Open atavistock opened this issue 1 year ago • 12 comments

Conversation in https://github.com/TechEmpower/FrameworkBenchmarks/pull/9198 lead to some meaningful optimizations

Specifically

  • Obtain one db connection for all queries within a request.
  • Optimized flow of getting world ids

atavistock avatar Sep 30 '24 01:09 atavistock

This is beautiful, thank you for working on it! :heart:

The only other feedback I have, which we should explore in a separate pull request anyway, is to increase the pool size. For multiple queries, we are not getting more performance from high concurrency numbers, and I assume this is either because our pool size is too small (we use 50, some of the Rust repos use 1024) or our polling is a bottleneck (it is a single process).

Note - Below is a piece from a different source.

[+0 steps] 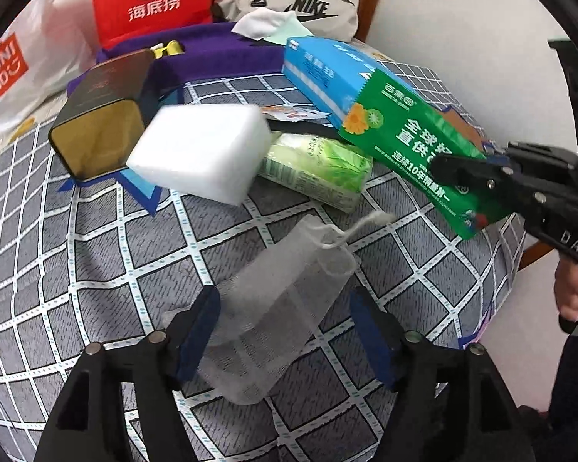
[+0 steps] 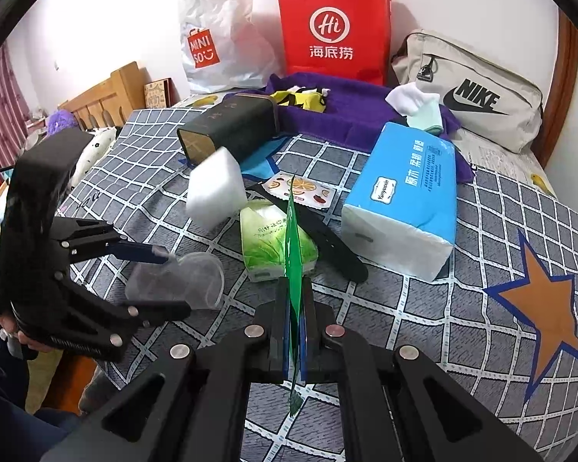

I am away from my computer with 10 cores, so when I am back home, I want to run some benchmarks on top of Ecto polling and try to get some numbers. In particular, I may want to add multiple pools inside Ecto, and then we can try running 8 pools with 32 connections each or similar. But we should probably wait for this PR to be merged and see a trial run, so we can see baseline numbers. :)

If you want, I can keep you posted on the Ecto efforts. Have a fantastic week!

josevalim avatar Sep 30 '24 07:09 josevalim

@srcrip I just wanted to drop a note that this PR was in flight to do Repo.checkout where you were adding Repo.transaction. I tested with checkout, transaction, and checkout+transaction and in these specific performance tests it seems like just the just using Repo.checkout is the best performance presumably because theres very few writes.

atavistock avatar Oct 03 '24 18:10 atavistock

Correct. transaction is checkout+begin+commit, but if you are only doing reads, you don't need begin+commit. :)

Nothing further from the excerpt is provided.